I should say immediately that I have not yet tried to listen to the video or to read the ZDF material, all of which is in German, and so my remarks are based solely on what I've read in the reports to which I point above, citing Nicole Winfield's AP article. It appears that Benedict critiqued Francis's remarks in the America interview after the interview was published, and the gist of various reports is to suggest that Benedict's four-page critique of the interview was apparently highly critical--but that the story illustrates that Francis collaborates closely with Benedict.

I'm frankly afraid to comment on this story, not primarily because I'm more or less ignorant about it (that hasn't stopped me from commenting on lots of things in the past, has it?), but more because it seems I must be out of kilter these days when I comment on anything having to do with the current pope. And so I wonder what the rest of you think?

I'm honestly not very interested in speculation about what goes on in the halls of the Vatican. Have always been bored to tears by the reports at some Catholic blog sites about what this or that bishop or cardinal or Vatican official has whispered in the ears of this or that well-connected Catholic insider-blogger. I'm not very much interested in the Vatican because I don't see any compelling reason to give it much mind room or much power over my own spiritual life--though I recognize that it does, in fact, exert tremendous power worldwide, some of it deeply harmful to me and others I care about it, and for that reason, I do try to figure out what's happening "over there."

I am interested specifically in figuring out whether Francis represents any kind of viable promise of any kind of viable reform. My own feelings about this matter have been all over the place on this blog from the time he became pope, and I've taken knocks from right and left for not finding myself in the "right" place--whatever that is at any given moment--vis-a-vis the new pope.

Hence my trepidation at saying much at all about this current story.

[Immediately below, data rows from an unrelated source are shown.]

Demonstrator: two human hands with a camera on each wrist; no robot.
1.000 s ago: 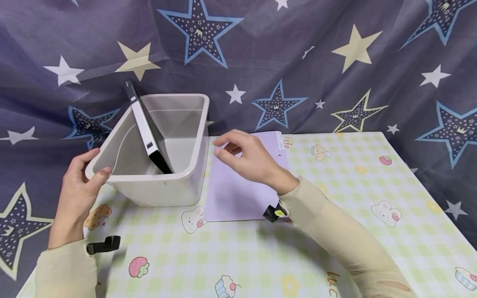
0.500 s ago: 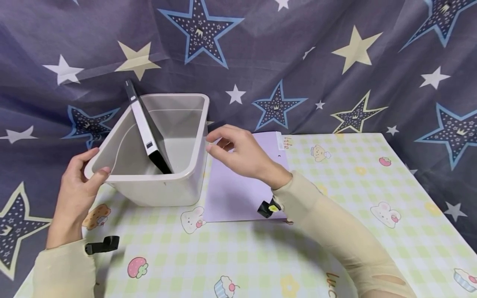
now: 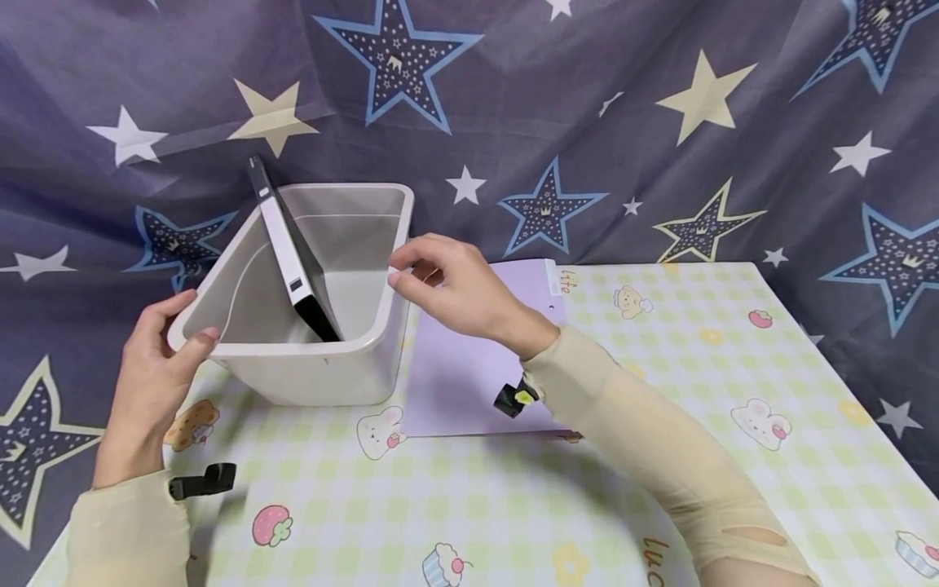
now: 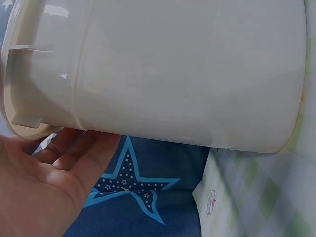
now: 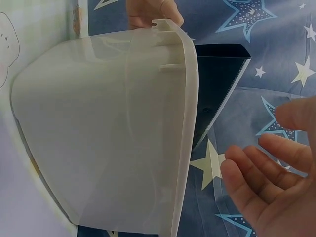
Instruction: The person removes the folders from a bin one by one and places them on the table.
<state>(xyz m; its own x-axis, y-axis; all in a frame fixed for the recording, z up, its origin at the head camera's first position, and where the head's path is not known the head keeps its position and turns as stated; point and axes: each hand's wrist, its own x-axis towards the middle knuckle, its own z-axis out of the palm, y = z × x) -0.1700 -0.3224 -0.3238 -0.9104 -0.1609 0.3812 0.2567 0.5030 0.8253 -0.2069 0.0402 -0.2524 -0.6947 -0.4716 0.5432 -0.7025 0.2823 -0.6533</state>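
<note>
Two bits of writing can be read on the green-and-white checked tabletop (image 3: 381,497): "life" (image 3: 565,282), by the 1 o'clock corner of a flat lilac rectangular sheet (image 3: 469,391), and "luc" (image 3: 654,561), cut short, towards 5 o'clock. On that same corner of the sheet sits a pale label (image 3: 553,278), its print too small to read. Slim, black and white-spined, the box-shaped file (image 3: 279,241) leans inside a tapered off-white plastic bin (image 3: 330,379), long axis running from 11 to 5 o'clock, upper end jutting above the rim. The bin stands upright at 10 o'clock, mouth upward. Its rim's 7 o'clock corner is held by the left-hand grip (image 3: 152,367), thumb over the edge, fingers outside. The right-hand grip (image 3: 469,289) hovers near the rim's 3 o'clock side, fingers loosely bent and holding nothing. Within the bin, room shows on the file's 3 o'clock side. The tabletop's far edge meets a dark star-printed curtain (image 3: 623,49); checked cloth stretches from the sheet to the slanting 3 o'clock edge.
</note>
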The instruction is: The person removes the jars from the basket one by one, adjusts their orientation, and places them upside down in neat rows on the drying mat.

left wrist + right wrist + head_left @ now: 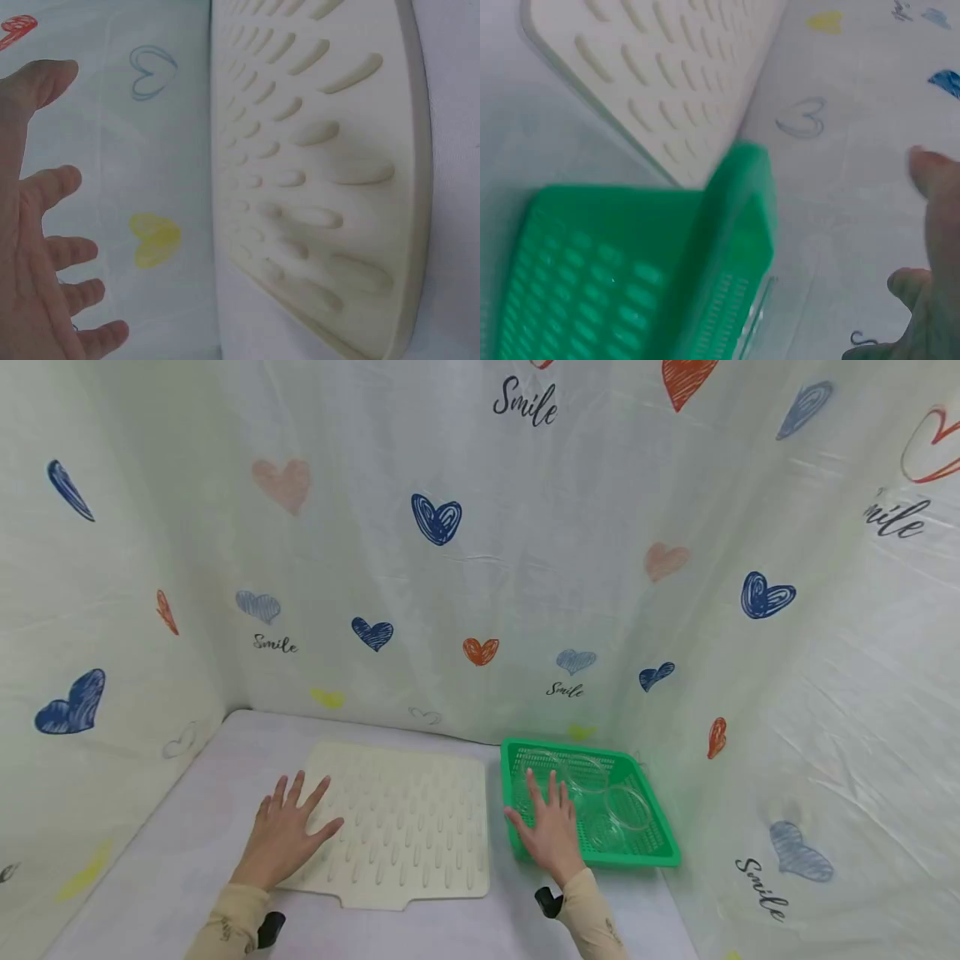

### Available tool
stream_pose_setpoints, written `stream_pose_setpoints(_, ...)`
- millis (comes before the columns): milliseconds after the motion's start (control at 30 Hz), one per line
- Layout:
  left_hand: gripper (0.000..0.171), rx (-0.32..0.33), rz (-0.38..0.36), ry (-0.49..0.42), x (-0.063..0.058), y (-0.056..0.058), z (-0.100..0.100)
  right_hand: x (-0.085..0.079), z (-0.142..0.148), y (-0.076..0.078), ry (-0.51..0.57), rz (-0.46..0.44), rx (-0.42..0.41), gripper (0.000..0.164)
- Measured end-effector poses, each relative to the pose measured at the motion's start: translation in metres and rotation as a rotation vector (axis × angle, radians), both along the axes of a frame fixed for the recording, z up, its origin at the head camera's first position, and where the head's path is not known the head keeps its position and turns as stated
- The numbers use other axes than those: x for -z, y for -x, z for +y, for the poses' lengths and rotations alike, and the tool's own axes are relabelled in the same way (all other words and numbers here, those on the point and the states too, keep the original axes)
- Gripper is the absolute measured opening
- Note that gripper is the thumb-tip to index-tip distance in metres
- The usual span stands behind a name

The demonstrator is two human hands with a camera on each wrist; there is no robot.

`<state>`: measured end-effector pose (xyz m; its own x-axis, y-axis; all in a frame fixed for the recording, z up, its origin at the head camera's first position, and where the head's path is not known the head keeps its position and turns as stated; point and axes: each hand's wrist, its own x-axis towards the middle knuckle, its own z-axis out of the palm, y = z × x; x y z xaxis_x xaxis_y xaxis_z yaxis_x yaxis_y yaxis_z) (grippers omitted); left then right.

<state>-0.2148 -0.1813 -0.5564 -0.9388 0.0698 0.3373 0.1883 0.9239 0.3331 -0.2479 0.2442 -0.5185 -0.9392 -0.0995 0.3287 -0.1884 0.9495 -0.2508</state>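
Observation:
My left hand [281,839] hovers with spread fingers over the left side of a cream board [405,889] covered in rows of raised pegs. In the left wrist view that hand [30,225] holds nothing, and the board [409,225] fills the right side. My right hand [553,831], fingers apart, is above the left part of a green plastic basket [637,860]. Several clear round dishes [628,807] lie in the basket, partly hidden by the hand. The right wrist view shows the basket [622,217] close up and part of the right hand [937,255], with nothing gripped.
A white cloth covers the table [172,843]. A white curtain [510,568] with printed hearts and "Smile" words hangs behind and along both sides. The basket stands to the right of the board, near the right curtain.

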Motion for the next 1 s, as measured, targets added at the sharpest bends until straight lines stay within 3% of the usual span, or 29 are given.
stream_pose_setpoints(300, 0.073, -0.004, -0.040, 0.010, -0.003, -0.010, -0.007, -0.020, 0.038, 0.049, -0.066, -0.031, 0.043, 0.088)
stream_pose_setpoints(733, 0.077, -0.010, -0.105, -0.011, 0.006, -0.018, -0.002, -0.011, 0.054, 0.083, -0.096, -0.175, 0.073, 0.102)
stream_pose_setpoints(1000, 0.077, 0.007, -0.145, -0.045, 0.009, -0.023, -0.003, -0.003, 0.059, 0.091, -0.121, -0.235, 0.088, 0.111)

What does strike me as I read it is that, though it's being spun as a story about collaboration between Francis and Benedict, the fact that Francis didn't give a copy of his remarks talking about "small-minded rules" to Benedict until after they had been published tends, to my way of seeing things, to undercut the collaboration meme.

And so I wonder about this "collaboration." (This story puts me in mind of a story I read several years ago about the "collaboration" between Sister Consuella Bauer, OSB, principal of Saint Scholastica Catholic girls' academy in Fort Smith, Arkansas, and Bishop Fletcher when Saint Scholastica, which had been an all-white school, chose to integrate in 1952. After Fletcher gave the nuns running the school permission to integrate it, he informed them that the young black women admitted to the school could not be allowed to attend its annual prom, since that would mean that black and white couples would be dancing together.

They could help plan the prom. They could help set the room up for the prom. They simply could not attend it.

Sister Consuella begged to differ, and so she "collaborated" with Bishop Fletcher by sending him a letter inform him that she intended to integrate the school's prom too late for him to intervene in any way. As the article by Jennifer Barnett Reed to which I've just linked notes, in 1968, when Catholic high school students throughout Fort Smith banded together to protest Bishop Fletcher's ban on permitting interracial dating among Catholic school students, Sister Consuella wrote Fletcher to say, 

I feel in conscience bound to tell you how I really and truly feel about this. I think the time has come, in fact is long past already, when the matter of who dates whom can no longer be legislated. I think those who protest have a just grievance.

So, as I say, there's collaboration, and then there's "collaboration," where Catholic officials are concerned.)